Trivial wrapper: try `get_by_name`, if found log INFO and return Ok,
if not found delegate to `create_stream_table_impl`.

### Step 3: Config diff utility
**File:** `src/api.rs`  
**Effort:** ~1 hour

```rust
struct ConfigDiff {
    schedule: Option<&str>,         // Some only if changed
    refresh_mode: Option<&str>,     // Some only if changed
    diamond_consistency: Option<&str>,
    diamond_schedule_policy: Option<&str>,
}

fn compute_config_diff(
    existing: &StreamTableMeta,
    new_schedule: Option<&str>,
    new_refresh_mode: &str,
    new_dc: Option<&str>,
    new_dsp: Option<&str>,
) -> ConfigDiff
```

Compares each parameter against the existing catalog row. Returns `None` for
unchanged parameters (which `alter_stream_table_impl` interprets as "keep
current").

### Step 4: Upgrade SQL migration
**File:** `sql/pg_trickle--<prev>--<next>.sql`  
**Effort:** ~30 min

```sql
-- New functions added by pgrx #[pg_extern]; no manual SQL needed if
-- we are on the same extension version. For upgrades, the migration script
-- must register the new function signatures.
```

### Step 5: Update dbt materialization
**File:** `dbt-pgtrickle/macros/materializations/stream_table.sql`  
**Effort:** ~2 hours

Replace the current check-exists → compare-query → drop+create / alter logic
with a single call:

```sql
SELECT pgtrickle.create_or_replace_stream_table(
    name         => 'schema.table',
    query        => '...',
    schedule     => '1m',
    refresh_mode => 'DIFFERENTIAL'
);
```

The entire `{% if not st_exists %}` / `{% else %}` / `{% if query changed %}`
block collapses to one function call.

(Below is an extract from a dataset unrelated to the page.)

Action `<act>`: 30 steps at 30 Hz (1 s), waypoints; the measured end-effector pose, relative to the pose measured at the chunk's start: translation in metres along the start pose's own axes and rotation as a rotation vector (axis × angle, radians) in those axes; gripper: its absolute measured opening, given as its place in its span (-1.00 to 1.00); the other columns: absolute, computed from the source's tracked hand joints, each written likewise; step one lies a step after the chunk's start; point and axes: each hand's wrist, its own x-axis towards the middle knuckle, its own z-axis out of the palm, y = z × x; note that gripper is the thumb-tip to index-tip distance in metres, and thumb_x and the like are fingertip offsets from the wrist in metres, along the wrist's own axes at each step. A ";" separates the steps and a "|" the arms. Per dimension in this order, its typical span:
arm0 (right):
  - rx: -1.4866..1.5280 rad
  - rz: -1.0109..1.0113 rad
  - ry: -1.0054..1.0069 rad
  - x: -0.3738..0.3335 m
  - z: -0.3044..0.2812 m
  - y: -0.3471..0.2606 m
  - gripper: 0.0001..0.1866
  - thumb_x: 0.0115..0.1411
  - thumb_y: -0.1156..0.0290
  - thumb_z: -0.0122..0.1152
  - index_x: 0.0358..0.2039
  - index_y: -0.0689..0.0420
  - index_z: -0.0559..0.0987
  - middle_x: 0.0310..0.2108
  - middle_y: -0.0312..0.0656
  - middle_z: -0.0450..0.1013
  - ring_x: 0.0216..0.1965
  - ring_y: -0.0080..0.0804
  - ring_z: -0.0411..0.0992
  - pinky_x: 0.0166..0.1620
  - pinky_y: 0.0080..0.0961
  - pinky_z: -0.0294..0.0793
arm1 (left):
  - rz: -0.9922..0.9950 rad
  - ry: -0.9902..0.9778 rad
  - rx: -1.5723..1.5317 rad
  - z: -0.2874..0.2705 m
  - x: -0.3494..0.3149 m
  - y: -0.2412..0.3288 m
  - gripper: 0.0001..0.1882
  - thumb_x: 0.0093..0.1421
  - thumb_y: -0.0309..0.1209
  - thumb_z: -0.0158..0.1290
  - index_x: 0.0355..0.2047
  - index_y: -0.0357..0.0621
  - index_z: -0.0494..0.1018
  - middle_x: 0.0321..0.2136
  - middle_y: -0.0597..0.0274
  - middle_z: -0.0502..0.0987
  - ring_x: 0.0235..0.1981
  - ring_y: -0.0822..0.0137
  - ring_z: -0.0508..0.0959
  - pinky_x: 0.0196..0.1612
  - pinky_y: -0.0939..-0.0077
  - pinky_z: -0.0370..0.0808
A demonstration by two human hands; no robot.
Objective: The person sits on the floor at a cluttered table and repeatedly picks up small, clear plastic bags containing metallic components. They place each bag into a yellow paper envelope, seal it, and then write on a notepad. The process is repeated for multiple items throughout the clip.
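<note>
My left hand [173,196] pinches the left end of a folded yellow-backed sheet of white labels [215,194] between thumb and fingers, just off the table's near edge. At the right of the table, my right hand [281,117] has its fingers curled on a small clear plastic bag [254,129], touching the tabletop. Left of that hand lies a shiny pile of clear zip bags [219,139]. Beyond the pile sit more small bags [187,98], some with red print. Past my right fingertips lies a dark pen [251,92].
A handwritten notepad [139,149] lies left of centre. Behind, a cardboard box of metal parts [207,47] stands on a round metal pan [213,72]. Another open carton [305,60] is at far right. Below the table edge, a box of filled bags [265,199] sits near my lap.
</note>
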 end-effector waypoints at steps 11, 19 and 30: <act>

The dbt materialization becomes
dramatically simpler.

Keep backward compatibility: if the function doesn't exist (older pgtrickle
version), fall back to the current drop+create pattern.

### Step 6: Documentation
**Files:** `docs/SQL_REFERENCE.md`, `docs/FAQ.md`, `docs/GETTING_STARTED.md`  
**Effort:** ~2 hours

- Add `create_or_replace_stream_table` and `create_stream_table_if_not_exists`
  to the SQL reference.
- Update the "How do I change a stream table's query?" FAQ answer.
- Add deployment best-practices section recommending `create_or_replace` for
  migration scripts.

### Step 7: Tests
**File:** `tests/e2e_create_or_replace_tests.rs` (new)  
**Effort:** ~4 hours

| Test | Scenario |
|---|---|
| `test_cor_creates_when_not_exists` | Stream table doesn't exist → created |
| `test_cor_noop_when_identical` | Same query + config → no-op, no full refresh |
| `test_cor_alters_config_only` | Same query, different schedule → alter |
| `test_cor_replaces_query_same_schema` | Different query, same output columns → in-place replace |
| `test_cor_replaces_query_new_columns` | Different query, added columns → storage migration |
| `test_cor_replaces_query_incompatible` | Column type change → full rebuild |
| `test_cor_replaces_query_and_config` | Both query and schedule changed → both applied |
| `test_cor_immediate_mode` | Create-or-replace with IMMEDIATE mode |
| `test_cor_differential_to_full` | Existing DIFFERENTIAL, replace with FULL mode + new query |
| `test_cor_concurrent_readers` | Readers see old data during replace, new data after |
| `test_if_not_exists_creates` | Doesn't exist → created |
| `test_if_not_exists_noop` | Exists → no-op regardless of query/config differences |
| `test_cor_dbt_integration` | dbt materialization uses create_or_replace |

---

## 7. Sequencing & Dependencies

```
PLAN_ALTER_QUERY (Step 1: refactor)
        │
        ├──► PLAN_ALTER_QUERY (Steps 2-5: core ALTER QUERY)
        │           │
        │           ▼
        │    PLAN_CREATE_OR_REPLACE (Steps 1-3: core function)
        │           │
        │           ├──► Step 4: upgrade SQL
        │           ├──► Step 5: dbt materialization
        │           ├──► Step 6: docs
        │           └──► Step 7: tests
        │
        └──► PLAN_CREATE_OR_REPLACE (Step 2: IF NOT EXISTS)
```

`create_or_replace` depends on the ALTER QUERY implementation from
[PLAN_ALTER_QUERY.md](PLAN_ALTER_QUERY.md) being complete first. The
`if_not_exists` variant has no dependency on ALTER QUERY and can be
implemented immediately.

---

## 8. Alternatives Considered

### A. Single `upsert_stream_table` function

Combine create, alter, and replace into one function named `upsert`.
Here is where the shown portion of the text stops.